Quantifying Trace Elements in Historical Objects with SEM XRF

Studying the trace elements in brass objects provides valuable insights into their origin, historical use and the manufacturing techniques used to produce them. Elements such as lead, tin, iron, arsenic, nickel, antimony, silver, bismuth, and phosphorus—present in small amounts—can indicate whether the brass was intentionally alloyed, recycled, or contaminated during production. Micro-XRF on SEM (also known as SEM XRF) using XTrace 2 facilitates trace element identification and quantification down to 5 ppm.

Figure 1 shows a metal stamp investigated via micro-XRF on SEM, which can be dated back to the year of XianFeng (1851-1861) in the Qing Dynasty of China. The stamp is approximately 1 cm² in size with an irregular surface showing a relief depth of roughly 1.5 mm. Thanks to Bruker’s Rapid Stage which allows for fast, large area SEM XRF mapping, the area of interest is mapped in only 1 hour and without any stitching effects. Figure 2 shows elemental distribution maps of the stamp for Fe, Cu, Zn, Ca, Pb, Se and As.

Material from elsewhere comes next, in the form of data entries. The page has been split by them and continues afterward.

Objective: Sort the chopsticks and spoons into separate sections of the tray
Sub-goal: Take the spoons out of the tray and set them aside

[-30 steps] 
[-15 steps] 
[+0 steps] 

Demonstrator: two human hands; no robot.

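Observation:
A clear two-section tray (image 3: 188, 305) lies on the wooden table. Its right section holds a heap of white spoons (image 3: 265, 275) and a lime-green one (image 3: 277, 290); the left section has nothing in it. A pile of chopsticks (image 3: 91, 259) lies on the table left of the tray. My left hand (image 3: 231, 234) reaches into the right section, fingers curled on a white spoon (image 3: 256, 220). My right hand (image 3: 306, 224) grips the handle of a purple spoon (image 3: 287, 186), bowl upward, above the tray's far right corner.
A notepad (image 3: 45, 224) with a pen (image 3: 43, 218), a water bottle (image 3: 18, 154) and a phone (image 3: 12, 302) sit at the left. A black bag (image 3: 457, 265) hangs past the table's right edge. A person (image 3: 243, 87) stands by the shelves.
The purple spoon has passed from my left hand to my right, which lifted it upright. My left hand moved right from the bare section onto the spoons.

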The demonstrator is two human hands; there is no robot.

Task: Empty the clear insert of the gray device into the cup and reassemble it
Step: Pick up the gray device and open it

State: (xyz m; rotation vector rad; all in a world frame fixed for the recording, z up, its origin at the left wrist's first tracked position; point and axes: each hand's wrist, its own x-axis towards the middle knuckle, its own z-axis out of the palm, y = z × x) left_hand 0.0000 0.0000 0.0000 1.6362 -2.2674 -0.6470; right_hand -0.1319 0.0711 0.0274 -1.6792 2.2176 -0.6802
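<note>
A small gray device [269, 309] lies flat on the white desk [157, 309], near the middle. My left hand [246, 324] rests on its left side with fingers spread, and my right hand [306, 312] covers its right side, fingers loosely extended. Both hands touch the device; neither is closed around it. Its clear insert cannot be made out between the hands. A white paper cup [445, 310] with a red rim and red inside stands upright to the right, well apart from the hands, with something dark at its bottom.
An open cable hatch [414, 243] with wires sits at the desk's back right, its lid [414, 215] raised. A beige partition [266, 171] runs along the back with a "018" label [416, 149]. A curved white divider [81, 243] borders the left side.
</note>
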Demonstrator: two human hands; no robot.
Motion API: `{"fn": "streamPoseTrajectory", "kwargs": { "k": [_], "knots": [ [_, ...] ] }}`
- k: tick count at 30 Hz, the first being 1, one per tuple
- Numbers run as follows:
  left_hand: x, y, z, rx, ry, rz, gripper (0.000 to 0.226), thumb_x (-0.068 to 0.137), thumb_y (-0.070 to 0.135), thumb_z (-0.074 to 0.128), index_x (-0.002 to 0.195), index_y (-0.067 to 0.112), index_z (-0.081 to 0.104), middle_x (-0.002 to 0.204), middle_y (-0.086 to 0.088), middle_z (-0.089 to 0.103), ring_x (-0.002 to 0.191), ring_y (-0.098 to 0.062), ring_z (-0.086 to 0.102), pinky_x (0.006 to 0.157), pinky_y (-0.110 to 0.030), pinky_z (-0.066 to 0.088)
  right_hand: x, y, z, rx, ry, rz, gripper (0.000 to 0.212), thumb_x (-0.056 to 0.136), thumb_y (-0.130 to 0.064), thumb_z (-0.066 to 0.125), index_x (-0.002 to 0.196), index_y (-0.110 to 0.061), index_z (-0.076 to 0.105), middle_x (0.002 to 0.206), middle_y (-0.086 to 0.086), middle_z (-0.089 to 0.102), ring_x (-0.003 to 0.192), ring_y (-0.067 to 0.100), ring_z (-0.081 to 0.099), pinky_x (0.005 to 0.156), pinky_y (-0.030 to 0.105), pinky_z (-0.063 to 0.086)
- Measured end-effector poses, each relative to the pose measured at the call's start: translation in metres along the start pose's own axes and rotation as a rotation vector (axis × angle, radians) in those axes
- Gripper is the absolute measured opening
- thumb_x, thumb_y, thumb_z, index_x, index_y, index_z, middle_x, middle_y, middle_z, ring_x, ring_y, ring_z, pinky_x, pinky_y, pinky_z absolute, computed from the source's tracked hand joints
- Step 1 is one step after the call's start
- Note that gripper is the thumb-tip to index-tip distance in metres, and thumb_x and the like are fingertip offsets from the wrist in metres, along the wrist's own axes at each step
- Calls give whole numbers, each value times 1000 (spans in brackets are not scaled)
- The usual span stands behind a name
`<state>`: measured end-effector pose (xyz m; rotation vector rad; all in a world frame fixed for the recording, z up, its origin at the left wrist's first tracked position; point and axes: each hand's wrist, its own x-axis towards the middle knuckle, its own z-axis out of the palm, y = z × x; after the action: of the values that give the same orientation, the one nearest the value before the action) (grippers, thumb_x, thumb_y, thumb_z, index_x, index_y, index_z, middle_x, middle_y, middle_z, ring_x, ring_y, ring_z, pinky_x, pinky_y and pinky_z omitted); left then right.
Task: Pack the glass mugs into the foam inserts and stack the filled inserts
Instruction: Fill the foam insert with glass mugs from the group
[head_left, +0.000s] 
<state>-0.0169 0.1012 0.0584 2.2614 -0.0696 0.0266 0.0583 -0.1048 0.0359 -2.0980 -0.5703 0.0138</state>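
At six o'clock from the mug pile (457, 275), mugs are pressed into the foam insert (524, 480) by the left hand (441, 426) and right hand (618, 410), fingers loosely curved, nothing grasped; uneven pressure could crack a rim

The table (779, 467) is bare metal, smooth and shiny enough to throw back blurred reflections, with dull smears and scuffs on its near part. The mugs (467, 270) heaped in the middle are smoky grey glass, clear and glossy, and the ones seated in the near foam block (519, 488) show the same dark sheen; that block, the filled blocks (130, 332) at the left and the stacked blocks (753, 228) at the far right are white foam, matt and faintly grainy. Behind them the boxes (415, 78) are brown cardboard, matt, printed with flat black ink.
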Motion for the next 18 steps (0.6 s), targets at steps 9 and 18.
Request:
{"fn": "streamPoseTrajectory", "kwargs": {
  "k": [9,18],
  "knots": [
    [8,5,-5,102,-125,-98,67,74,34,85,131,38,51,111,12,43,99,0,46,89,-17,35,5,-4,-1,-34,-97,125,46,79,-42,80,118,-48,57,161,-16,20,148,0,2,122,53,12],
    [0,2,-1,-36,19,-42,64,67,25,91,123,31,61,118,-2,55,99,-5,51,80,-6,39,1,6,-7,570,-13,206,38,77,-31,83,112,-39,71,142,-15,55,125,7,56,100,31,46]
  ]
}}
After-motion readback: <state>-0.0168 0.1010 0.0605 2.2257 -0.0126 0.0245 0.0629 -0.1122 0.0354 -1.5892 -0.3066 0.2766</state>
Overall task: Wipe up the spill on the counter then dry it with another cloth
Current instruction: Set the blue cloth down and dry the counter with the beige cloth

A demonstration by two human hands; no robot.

From the elemental maps, we conclude that this stamp consists mainly of Cu and Zn, suggesting that the material is brass. The presence of inclusions is inferred from the inhomogeneous distribution of Zn. In addition, Ni, Ag, Mn, Sb, Co, Sn, Cr, Ti are identified in the spectrum, but with low signal-to-noise ratios. Note that Pb is often added to improve machinability, while Sn may indicate the recycling of bronze. As, Sb and Ag are typically inherited from copper ores and can help to determine the geographical origin of the raw materials.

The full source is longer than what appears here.